その言葉に、私は先生の事がばれないように、言葉を選びながら言い訳をする。

「えっとね、考え事をしながら散歩をしていたの。家に居たら煮詰まっちゃいそうだと思ったから…」

ごめんね…と心の中で思いながらも、手首につけたブレスレットを、さりげなく大和に気付かれないように隠した。
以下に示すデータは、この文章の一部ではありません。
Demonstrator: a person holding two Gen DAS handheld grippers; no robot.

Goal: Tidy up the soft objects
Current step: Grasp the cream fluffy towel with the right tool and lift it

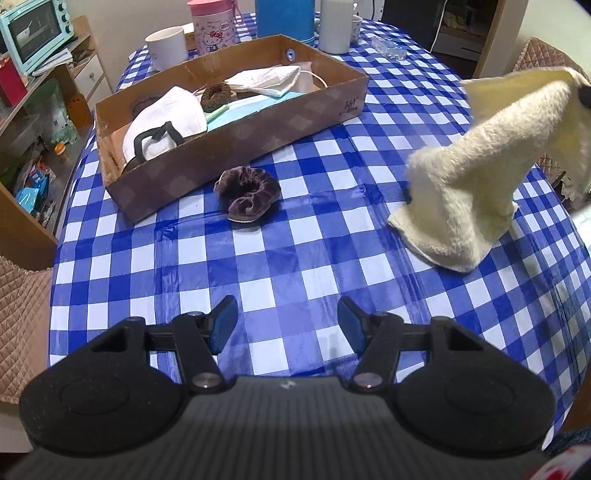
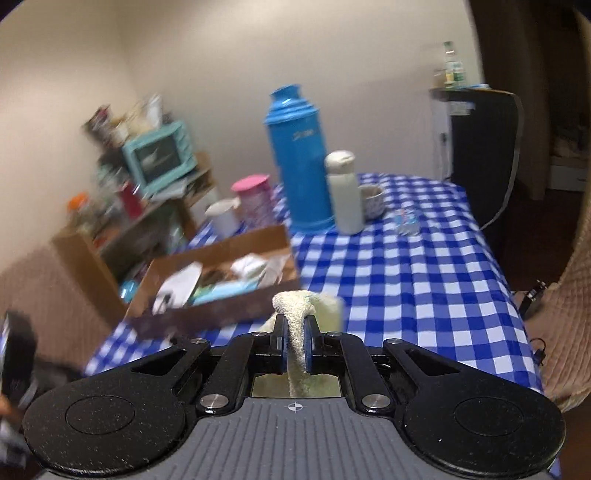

「でも、まだ夕方よ。大和が来るまでもう少し時間があったはずだけど、どうかしたの?」

これ以上聞かれないように、今度は私が大和に質問する。

「いや、なんとなく君の様子がおかしかったから心配でね。一度家に戻ったんだけど、居ても立ってもいられなくなっちゃって…なのに、瑞樹の家に来て見れば、君は居ないし…何かあったんじゃないかって、この辺り捜して一周したんだよ」

「そうだったの…いろいろ歩いてから、たぶん出会えなかったのね。心配かけちゃってごめんね大和」

「まったくだよ。君一人にさせて何かあったら、瑞樹に申し訳がたたないからな。この部屋だけなら大丈夫だけど、一人でふらふらするのだけは気をつけてもらいたいな。それにしても…一度も家に帰らないで、その荷物を持ったまま歩いていたのかい?」

昼間に買った大量の紙袋を指して、大和が痛いところをついた。おかしい事気付いてる?でも、ごまかすしかない。

「あっ、えっと、そんなに重くなかったよ。タクシーから降りてそのまま散歩に行っちゃったくらいだもの」

少し苦しい言い訳だったけれど、先生の事を隠すには、強引に行くしかない。先生の所に向かう前に、荷物だけでも置きに戻ればよかったと内心思いつつも、笑ってごまかした。でも、内心罪悪感を感じずには居られなかった。

少し先生に文句を言いたくなったが、私はそんな罪悪感を心の奥に仕舞いこむと、私は一気に気持ちを切り替えた。

「ねえ、少しお腹空かない?」

「えっ、さっき別れる前にコーヒーと一緒にケーキ食べてなかった?」

「うん。だけど散歩したらお腹が空いちゃったの。瑞樹ってダイエットとかしていたわけじゃないでしょ?」

「まあ、瑞樹は食べる事は気にしないほうだから大丈夫だよ。君が食べたい時に食べてくれても問題はないけれど…」

「それじゃあ、約束の時間まで何か食べに行きましょうよ。どこか近くにお勧めのお店とかないの?」

大和は少し考えていたけれど、仕方がないなあ。と言う顔をしたかと思うと、立ち上がった。

「…判ったよ。それじゃあ、今回の旅の最後の晩餐に行こうか?」

「やった!大和ありがとう。じゃあ、出かけましょ」

私は大和の腕を取ると、引っ張って部屋を出た。最後の晩餐の為に…。